Task objective:
Search the entries below for "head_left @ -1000". Give that line and all the lines after it again, exactly, through the last, without pictures.

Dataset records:
##############################

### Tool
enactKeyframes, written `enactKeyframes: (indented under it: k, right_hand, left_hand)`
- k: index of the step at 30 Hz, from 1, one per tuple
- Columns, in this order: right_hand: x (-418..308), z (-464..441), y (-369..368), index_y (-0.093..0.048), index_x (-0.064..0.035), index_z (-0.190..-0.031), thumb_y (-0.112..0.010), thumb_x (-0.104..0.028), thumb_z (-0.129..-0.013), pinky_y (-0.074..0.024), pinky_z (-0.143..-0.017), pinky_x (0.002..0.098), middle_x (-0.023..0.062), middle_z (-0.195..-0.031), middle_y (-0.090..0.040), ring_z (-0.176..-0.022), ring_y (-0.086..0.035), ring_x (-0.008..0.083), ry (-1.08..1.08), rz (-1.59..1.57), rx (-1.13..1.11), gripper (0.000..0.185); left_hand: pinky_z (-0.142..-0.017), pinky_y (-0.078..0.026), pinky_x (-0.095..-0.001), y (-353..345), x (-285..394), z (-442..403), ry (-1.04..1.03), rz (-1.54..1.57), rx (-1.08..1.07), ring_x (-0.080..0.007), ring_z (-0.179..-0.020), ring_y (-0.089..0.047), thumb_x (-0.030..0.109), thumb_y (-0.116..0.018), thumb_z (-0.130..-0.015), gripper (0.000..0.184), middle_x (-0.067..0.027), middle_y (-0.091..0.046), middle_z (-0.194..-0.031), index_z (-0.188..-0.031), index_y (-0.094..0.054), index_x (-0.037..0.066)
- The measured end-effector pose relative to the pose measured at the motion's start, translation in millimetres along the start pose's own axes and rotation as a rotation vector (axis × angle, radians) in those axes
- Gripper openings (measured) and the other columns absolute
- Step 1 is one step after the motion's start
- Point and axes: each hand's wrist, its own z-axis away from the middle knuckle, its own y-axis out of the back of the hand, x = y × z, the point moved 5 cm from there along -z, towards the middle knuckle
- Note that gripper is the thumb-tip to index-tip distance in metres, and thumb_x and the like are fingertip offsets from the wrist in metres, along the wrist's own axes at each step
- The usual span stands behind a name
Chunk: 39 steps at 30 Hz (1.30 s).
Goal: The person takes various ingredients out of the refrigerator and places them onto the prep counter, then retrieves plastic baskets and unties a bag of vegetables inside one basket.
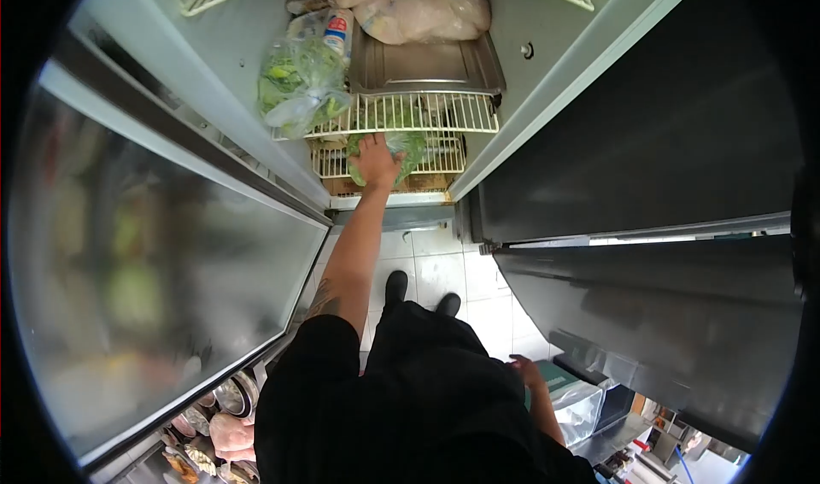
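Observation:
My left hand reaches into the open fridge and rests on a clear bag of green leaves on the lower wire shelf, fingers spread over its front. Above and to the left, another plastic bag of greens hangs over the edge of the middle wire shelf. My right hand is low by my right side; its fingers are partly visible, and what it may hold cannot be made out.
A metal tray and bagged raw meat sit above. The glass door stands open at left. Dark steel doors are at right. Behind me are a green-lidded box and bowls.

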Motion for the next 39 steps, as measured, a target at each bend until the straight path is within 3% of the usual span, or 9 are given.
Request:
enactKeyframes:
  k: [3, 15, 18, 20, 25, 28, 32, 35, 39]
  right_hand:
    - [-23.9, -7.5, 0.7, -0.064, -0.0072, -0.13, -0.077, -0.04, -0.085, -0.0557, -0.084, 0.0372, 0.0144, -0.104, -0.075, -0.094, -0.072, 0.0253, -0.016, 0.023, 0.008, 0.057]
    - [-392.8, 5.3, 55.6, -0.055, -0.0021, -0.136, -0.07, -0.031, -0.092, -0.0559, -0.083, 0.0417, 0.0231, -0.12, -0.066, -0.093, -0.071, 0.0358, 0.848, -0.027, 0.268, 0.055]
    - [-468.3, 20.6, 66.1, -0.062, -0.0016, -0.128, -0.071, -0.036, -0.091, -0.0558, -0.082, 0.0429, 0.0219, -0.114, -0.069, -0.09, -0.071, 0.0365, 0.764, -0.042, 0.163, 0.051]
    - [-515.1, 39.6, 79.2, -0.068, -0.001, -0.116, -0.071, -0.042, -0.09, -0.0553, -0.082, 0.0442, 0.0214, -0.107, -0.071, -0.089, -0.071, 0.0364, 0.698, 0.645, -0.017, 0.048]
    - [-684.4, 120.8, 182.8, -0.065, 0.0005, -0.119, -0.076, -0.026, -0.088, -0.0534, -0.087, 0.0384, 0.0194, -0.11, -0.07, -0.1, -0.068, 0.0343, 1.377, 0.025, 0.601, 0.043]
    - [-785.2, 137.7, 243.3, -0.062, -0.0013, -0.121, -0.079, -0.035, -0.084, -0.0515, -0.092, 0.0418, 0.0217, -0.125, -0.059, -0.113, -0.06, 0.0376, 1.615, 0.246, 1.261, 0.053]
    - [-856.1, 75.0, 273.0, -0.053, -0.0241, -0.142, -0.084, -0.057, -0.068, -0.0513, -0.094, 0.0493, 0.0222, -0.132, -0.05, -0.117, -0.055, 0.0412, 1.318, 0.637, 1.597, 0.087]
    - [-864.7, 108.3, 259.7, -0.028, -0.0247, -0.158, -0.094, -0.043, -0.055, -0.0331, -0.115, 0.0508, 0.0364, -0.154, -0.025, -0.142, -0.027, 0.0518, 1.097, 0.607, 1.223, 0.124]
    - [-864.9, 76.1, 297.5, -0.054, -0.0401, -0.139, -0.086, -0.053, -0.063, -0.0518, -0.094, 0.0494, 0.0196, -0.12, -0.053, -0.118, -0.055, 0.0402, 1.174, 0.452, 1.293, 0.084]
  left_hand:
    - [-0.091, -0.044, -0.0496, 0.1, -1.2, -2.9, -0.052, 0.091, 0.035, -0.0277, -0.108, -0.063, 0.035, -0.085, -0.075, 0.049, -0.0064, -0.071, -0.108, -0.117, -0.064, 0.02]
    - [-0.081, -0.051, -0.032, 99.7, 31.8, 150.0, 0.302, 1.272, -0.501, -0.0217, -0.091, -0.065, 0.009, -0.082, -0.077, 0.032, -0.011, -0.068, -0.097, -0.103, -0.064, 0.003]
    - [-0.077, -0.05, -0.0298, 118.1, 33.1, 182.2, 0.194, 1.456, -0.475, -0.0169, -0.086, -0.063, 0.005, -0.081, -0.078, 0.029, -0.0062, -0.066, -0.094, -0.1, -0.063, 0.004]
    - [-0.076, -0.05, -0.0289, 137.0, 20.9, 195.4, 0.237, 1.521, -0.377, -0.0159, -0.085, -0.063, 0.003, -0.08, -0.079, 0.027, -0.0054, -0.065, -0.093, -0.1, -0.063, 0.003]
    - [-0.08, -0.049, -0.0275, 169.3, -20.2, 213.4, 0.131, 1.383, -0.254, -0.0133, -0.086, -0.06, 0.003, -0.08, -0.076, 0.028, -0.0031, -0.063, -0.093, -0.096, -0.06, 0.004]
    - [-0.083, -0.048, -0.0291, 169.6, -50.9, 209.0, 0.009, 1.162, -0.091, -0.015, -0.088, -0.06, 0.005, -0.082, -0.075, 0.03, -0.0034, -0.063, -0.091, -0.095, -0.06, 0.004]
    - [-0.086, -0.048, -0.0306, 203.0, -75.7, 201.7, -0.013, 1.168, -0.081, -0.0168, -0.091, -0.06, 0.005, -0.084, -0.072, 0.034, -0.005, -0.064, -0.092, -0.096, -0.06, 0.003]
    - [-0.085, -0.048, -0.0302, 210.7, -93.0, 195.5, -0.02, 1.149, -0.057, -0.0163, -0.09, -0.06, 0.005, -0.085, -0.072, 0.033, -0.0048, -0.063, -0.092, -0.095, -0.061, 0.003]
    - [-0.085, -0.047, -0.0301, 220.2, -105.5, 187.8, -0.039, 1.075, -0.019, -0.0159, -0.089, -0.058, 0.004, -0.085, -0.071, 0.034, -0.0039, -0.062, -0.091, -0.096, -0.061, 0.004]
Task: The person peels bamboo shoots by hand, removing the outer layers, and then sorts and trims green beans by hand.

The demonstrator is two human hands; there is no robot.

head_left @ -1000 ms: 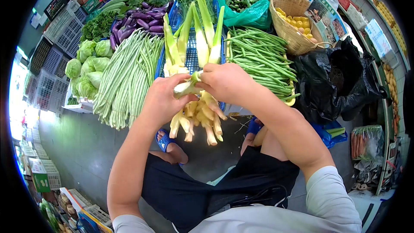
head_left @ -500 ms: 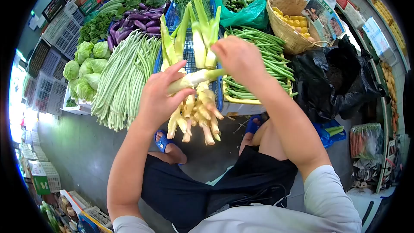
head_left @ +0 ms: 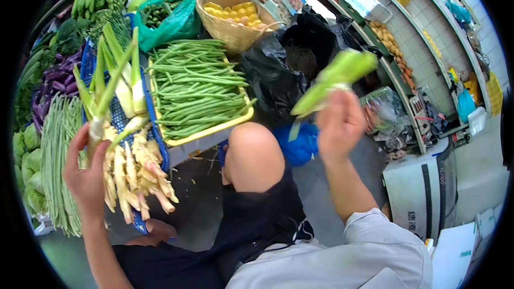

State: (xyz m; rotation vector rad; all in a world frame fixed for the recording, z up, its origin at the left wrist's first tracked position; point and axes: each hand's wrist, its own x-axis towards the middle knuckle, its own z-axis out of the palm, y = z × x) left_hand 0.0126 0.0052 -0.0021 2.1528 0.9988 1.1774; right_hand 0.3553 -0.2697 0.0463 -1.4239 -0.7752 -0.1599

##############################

Written answer:
head_left @ -1000 ms: 
head_left @ -500 ms: 
head_left @ +0 ms: 

State: (xyz m; rotation vector rad; all in a world frame fixed for the recording, z up, its origin at the left wrist's first tracked position; point and axes: each hand's wrist, its own x-axis towards the middle knuckle, its own z-axis out of the palm, y = z × x) left_hand 0.0126 0.0052 -0.0021 2.1528 0.9988 1.1774; right_hand 0.3553 -0.2697 0.0463 -1.4239 -0.7752 -0.1599

Nothing more is needed to complete the output.